Segment Start: MATERIAL PROVIDED

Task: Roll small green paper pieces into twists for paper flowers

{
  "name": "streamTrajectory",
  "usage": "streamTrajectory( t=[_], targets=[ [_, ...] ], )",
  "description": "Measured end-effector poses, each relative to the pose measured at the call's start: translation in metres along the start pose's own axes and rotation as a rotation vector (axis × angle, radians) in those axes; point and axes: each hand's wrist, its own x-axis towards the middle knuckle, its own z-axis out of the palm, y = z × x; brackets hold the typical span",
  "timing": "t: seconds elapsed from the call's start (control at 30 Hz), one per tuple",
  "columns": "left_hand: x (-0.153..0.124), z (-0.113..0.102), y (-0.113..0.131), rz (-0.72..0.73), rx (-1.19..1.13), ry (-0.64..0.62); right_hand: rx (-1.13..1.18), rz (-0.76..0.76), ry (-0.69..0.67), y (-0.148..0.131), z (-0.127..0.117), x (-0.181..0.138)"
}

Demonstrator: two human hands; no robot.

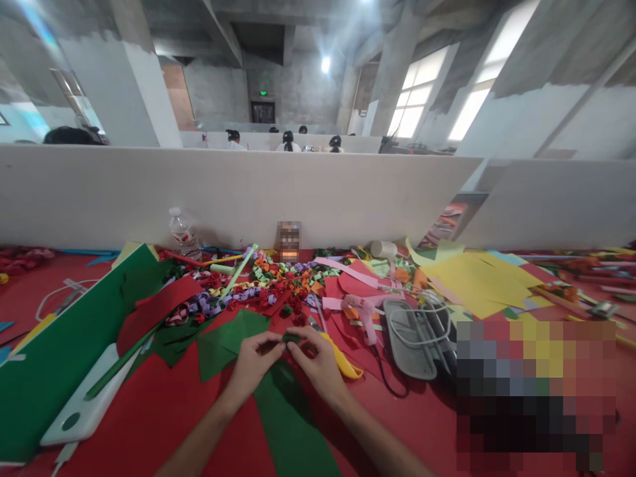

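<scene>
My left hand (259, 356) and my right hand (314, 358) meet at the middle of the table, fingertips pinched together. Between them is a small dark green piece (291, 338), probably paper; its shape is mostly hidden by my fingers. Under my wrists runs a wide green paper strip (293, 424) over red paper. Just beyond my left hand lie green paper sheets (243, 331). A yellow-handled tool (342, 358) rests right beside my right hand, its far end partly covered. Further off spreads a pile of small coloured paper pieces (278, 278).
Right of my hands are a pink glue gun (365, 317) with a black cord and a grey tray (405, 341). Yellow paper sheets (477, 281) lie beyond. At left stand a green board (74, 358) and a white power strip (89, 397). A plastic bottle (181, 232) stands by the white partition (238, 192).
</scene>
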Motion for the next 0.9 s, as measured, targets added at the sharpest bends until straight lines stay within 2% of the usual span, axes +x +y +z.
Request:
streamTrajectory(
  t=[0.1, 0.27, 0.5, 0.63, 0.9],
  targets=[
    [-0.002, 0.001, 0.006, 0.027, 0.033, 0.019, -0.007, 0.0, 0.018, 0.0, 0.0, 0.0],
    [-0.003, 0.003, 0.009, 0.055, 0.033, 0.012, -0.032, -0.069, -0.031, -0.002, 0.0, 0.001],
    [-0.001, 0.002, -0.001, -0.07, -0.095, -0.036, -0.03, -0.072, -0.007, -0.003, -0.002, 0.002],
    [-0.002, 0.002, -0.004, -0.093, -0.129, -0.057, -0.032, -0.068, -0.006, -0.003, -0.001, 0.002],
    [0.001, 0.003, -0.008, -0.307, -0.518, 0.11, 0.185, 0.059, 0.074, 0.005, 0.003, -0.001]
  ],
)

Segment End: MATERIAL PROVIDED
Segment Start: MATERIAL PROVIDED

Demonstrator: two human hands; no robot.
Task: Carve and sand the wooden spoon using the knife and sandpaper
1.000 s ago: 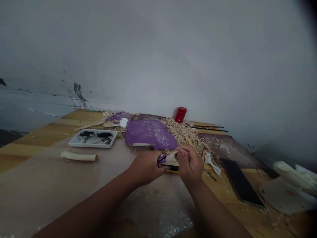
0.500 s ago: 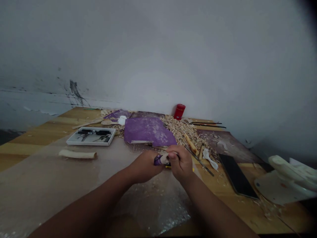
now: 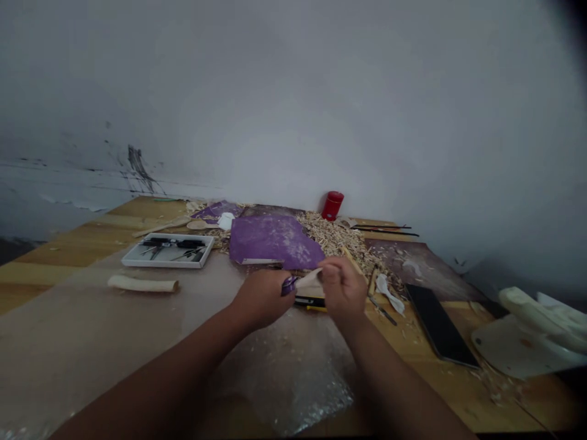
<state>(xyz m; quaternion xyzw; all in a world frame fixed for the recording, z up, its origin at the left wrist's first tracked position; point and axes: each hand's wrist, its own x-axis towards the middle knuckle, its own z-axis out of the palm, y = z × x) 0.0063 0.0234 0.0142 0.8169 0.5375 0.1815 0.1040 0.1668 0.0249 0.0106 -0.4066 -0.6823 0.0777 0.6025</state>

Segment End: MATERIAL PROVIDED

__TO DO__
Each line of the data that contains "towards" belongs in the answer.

__OUTPUT FOR THIS EXERCISE__
  "description": "Measured end-effector poses, each relative to the pose measured at the call's start: translation in metres along the start pose's own axes and rotation as a rotation vector (axis × angle, radians) in those axes; point and axes: each hand's wrist, its own x-axis towards the middle knuckle, its own z-axis out of the palm, y = z × x; brackets hold the typical span",
<state>(xyz m; quaternion xyzw; all in a world frame fixed for the recording, z up, its origin at the left wrist's first tracked position; point and axes: each hand's wrist, its own x-axis towards the middle knuckle, its own z-axis out of the palm, y = z × x) 0.0063 0.0234 0.0142 0.8169 0.5375 0.1815 0.1040 0.1668 0.0249 0.0106 -0.4066 -0.6823 0.0777 0.6025</state>

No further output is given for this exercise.